Daburon Virginie, Mella Sébastien, Plouhinec Jean-Louis, Mazan Sylvie, Crozatier Michèle, Vincent Alain
Centre de Biologie du Développement, UMR 5547 and IFR 109 CNRS/UPS, 118 route de Narbonne 31062 Toulouse cedex 4, France.
BMC Evol Biol. 2008 May 2;8:131. doi: 10.1186/1471-2148-8-131.
The increasing number of available genomic sequences makes it now possible to study the evolutionary history of specific genes or gene families. Transcription factors (TFs) involved in regulation of gene-specific expression are key players in the evolution of metazoan development. The low complexity COE (Collier/Olfactory-1/Early B-Cell Factor) family of transcription factors constitutes a well-suited paradigm for studying evolution of TF structure and function, including the specific question of protein modularity. Here, we compare the structure of coe genes within the metazoan kingdom and report on the mechanism behind a vertebrate-specific exon duplication.
COE proteins display a modular organisation, with three highly conserved domains : a COE-specific DNA-binding domain (DBD), an Immunoglobulin/Plexin/transcription (IPT) domain and an atypical Helix-Loop-Helix (HLH) motif. Comparison of the splice structure of coe genes between cnidariae and bilateriae shows that the ancestral COE DBD was built from 7 separate exons, with no evidence for exon shuffling with other metazoan gene families. It also confirms the presence of an ancestral H1LH2 motif present in all COE proteins which partly overlaps the repeated H2d-H2a motif first identified in rodent EBF. Electrophoretic Mobility Shift Assays show that formation of COE dimers is mediated by this ancestral motif. The H2d-H2a alpha-helical repetition appears to be a vertebrate characteristic that originated from a tandem exon duplication having taken place prior to the splitting between gnathostomes and cyclostomes. We put-forward a two-step model for the inclusion of this exon in the vertebrate transcripts.

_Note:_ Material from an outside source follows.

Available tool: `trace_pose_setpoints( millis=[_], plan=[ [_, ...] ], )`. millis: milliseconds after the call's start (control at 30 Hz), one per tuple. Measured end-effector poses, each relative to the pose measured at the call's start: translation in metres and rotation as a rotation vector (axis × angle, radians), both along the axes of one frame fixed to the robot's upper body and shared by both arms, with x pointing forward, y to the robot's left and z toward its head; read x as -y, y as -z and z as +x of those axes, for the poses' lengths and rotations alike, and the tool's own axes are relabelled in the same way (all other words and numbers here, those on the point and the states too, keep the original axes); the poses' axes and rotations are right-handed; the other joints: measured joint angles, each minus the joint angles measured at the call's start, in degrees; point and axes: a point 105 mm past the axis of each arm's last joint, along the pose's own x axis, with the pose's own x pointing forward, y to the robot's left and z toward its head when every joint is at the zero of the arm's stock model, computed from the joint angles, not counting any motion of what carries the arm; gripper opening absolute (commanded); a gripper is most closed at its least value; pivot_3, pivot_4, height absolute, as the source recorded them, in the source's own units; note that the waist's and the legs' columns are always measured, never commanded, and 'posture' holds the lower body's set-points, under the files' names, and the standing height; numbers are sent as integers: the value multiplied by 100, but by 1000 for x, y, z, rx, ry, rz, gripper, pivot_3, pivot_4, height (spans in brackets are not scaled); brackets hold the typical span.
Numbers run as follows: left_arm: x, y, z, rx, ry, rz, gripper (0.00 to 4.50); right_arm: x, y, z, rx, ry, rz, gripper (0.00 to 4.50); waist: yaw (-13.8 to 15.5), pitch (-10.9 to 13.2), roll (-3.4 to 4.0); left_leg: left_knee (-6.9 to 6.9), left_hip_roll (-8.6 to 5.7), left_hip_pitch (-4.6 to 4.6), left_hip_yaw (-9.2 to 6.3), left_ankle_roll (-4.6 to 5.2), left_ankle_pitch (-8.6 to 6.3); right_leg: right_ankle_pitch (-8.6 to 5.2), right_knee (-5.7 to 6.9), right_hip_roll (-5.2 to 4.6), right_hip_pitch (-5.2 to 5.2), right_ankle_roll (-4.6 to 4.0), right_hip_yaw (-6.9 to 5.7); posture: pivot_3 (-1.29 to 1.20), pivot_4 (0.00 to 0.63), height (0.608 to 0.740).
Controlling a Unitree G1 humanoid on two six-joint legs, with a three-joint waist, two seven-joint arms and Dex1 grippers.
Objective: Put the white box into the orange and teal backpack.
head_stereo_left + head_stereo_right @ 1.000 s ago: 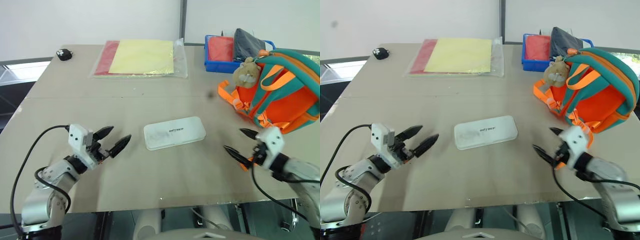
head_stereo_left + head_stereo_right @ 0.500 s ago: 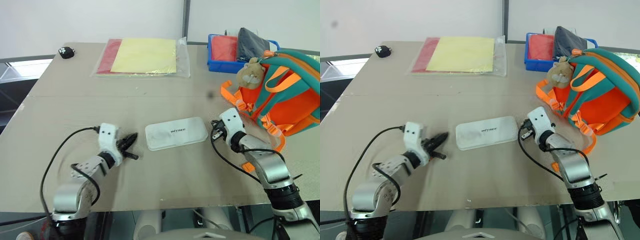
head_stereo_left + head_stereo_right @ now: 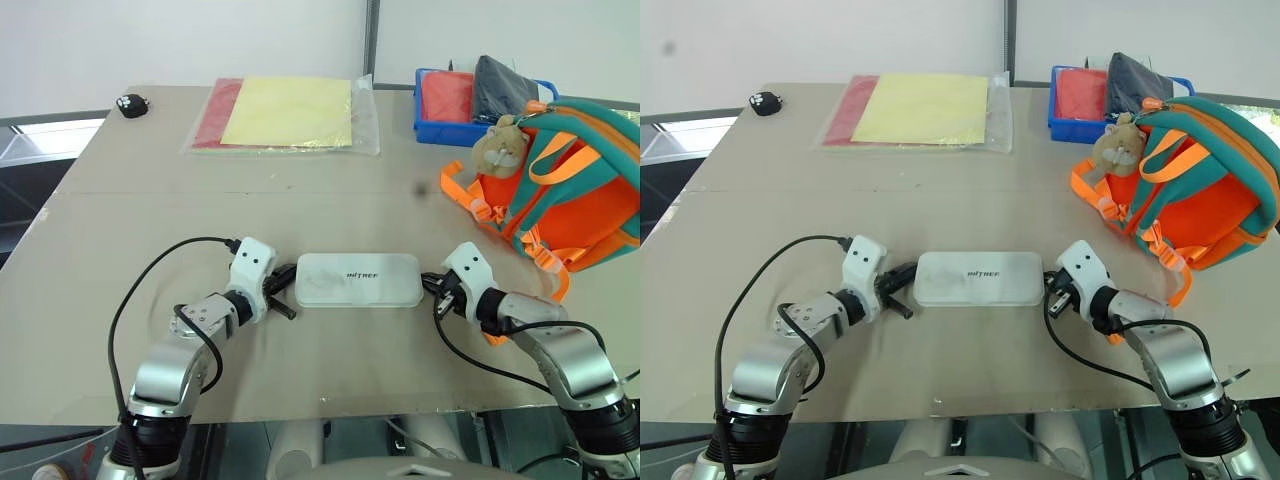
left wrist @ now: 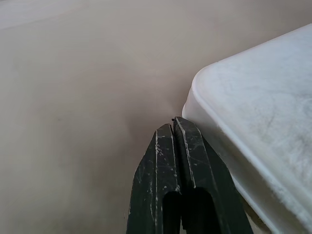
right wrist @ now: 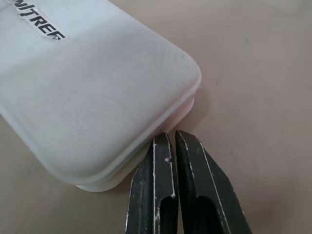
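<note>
White box (image 3: 358, 279) lies flat on the table (image 3: 130, 220) near the front edge, between both grippers. Left gripper (image 3: 281, 296) has its fingers pressed together, tips against the box's left end, holding nothing. Right gripper (image 3: 433, 284) likewise closed and empty, tips at the right end. Farther right, orange and teal backpack (image 3: 570, 195); behind it, blue tray (image 3: 425, 120). Clear sleeve (image 3: 285, 115) at far edge.

The flat white rectangular plastic box (image 3: 358, 280) lies on the tan wooden table (image 3: 150, 215), near its front edge. The left gripper (image 3: 283, 291) touches the box's 9 o'clock end; the right gripper (image 3: 431, 285) touches its 3 o'clock end. From the box, the orange and teal fabric backpack (image 3: 570, 195) sits at 2 o'clock, the blue plastic tray (image 3: 440, 128) at 1, the clear plastic sleeve of sheets (image 3: 285, 115) at 11.
</note>
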Motion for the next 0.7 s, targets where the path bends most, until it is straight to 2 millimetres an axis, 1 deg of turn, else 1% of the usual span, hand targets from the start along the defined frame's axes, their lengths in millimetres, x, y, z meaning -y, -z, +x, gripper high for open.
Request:
trace_pose_setpoints(
  millis=[33,67,100,133,200,267,300,333,367,433,467,567,633,700],
  plan=[
    [-3,-1,-1,-14,12,-7,1295,1,1,0,2,7,-4,0,-2,0,0,0,0,2,1,0,0,0,0,0,0,0,0,0,150,740],
    [-13,-5,1,-29,3,-23,1915,3,3,-1,0,18,-10,0,-4,0,0,0,0,2,0,0,0,0,1,1,0,0,-1,0,150,740],
    [-17,-6,1,-30,-5,-29,2351,3,3,-1,-1,21,-12,0,-6,1,1,0,1,2,2,0,0,0,0,0,0,0,1,0,150,740],
    [-21,-7,2,-37,-12,-31,2586,3,3,-1,-1,22,-12,0,-6,1,1,0,1,1,2,0,0,0,0,0,-1,0,1,0,150,740],
    [-37,-13,1,-98,-11,-69,3514,5,2,0,5,28,-13,0,-9,4,-5,0,3,0,-2,0,0,-1,1,3,-3,0,-3,0,150,740],
    [-58,-25,-4,-182,-19,-113,4456,12,-1,1,21,40,-20,0,-19,5,-4,-2,4,-1,-1,0,0,-1,2,3,-5,1,-4,0,150,740],
    [-61,-37,-13,-288,16,-216,4456,18,-3,3,30,50,-30,0,-20,8,-4,-3,4,-3,-1,0,0,-3,1,2,-6,4,-5,0,150,740],
    [-61,-40,-15,-304,27,-234,4456,18,-3,4,31,51,-32,0,-15,8,-4,-3,4,-3,-1,0,0,-3,0,1,-5,5,-7,0,150,740],
    [-53,-53,-24,-384,91,-334,4456,20,-4,6,35,49,-32,0,-4,10,0,-2,0,-1,-2,0,0,-5,-2,-4,-3,8,-9,0,150,740],
    [-41,-56,-27,-454,129,-413,4456,17,-6,7,45,37,-29,0,6,11,3,2,-5,-1,-3,0,0,-4,-2,-7,3,10,-8,0,150,740],
    [-34,-48,-27,-512,129,-463,4456,15,-9,9,54,29,-28,0,-5,10,1,2,-5,0,-4,0,0,-1,0,-5,3,13,-7,0,150,740],
    [-25,-33,-30,-595,113,-504,4456,14,-10,10,60,26,-29,0,-21,9,-6,1,-3,0,-9,0,0,7,3,0,2,25,-8,0,150,740],
    [-16,-23,-31,-645,98,-523,4456,10,-10,9,60,6,-35,0,-22,10,-6,-1,-2,1,-10,0,0,8,4,1,1,25,-7,0,150,740],
    [-13,-22,-30,-648,89,-520,4456,3,-9,9,59,-23,-40,0,-15,8,-6,-1,-2,2,-13,0,0,8,5,1,2,24,-9,0,150,740]
  ],
)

Three main features in the history of the coe gene family can be inferred from these analyses: (i) each conserved domain of the ancestral coe gene was built from multiple exons and the same scattered structure has been maintained throughout metazoan evolution. (ii) There exists a single coe gene copy per metazoan genome except in vertebrates. The H2a-H2d duplication that is specific to vertebrate proteins provides an example of a novel vertebrate characteristic, which may have been fixed early in the gnathostome lineage. (iii) This duplication provides an interesting example of counter-selection of alternative splicing.
现有基因组序列数量的不断增加使得现在有可能研究特定基因或基因家族的进化历史。参与基因特异性表达调控的转录因子(TFs)是后生动物发育进化中的关键角色。转录因子的低复杂性COE(Collier/嗅觉-1/早期B细胞因子)家族构成了一个非常适合研究TF结构和功能进化的范例,包括蛋白质模块化的具体问题。在这里,我们比较了后生动物界内coe基因的结构,并报告了脊椎动物特有的外显子重复背后的机制。
COE蛋白呈现模块化组织,具有三个高度保守的结构域:一个COE特异性DNA结合结构域(DBD)、一个免疫球蛋白/丛蛋白/转录(IPT)结构域和一个非典型螺旋-环-螺旋(HLH)基序。刺胞动物和两侧对称动物之间coe基因剪接结构的比较表明,祖先COE DBD由7个独立的外显子组成,没有证据表明与其他后生动物基因家族发生外显子重排。这也证实了所有COE蛋白中存在一个祖先H1LH2基序,它部分与在啮齿动物EBF中首次鉴定的重复H2d-H2a基序重叠。电泳迁移率变动分析表明,COE二聚体的形成是由这个祖先基序介导的。H2d-H2aα-螺旋重复似乎是脊椎动物的一个特征,它起源于在有颌类和圆口类动物分化之前发生的串联外显子重复。我们提出了一个两步模型来解释这个外显子在脊椎动物转录本中的包含。
从这些分析中可以推断出coe基因家族历史上的三个主要特征:(i)祖先coe基因的每个保守结构域由多个外显子组成,并且相同的分散结构在整个后生动物进化过程中得以维持。(ii)除脊椎动物外,每个后生动物基因组中存在一个单一的coe基因拷贝。脊椎动物蛋白特有的H2a-H2d重复提供了一个新的脊椎动物特征的例子,它可能在有颌类动物谱系中很早就固定下来了。(iii)这种重复提供了一个有趣的可变剪接反向选择的例子。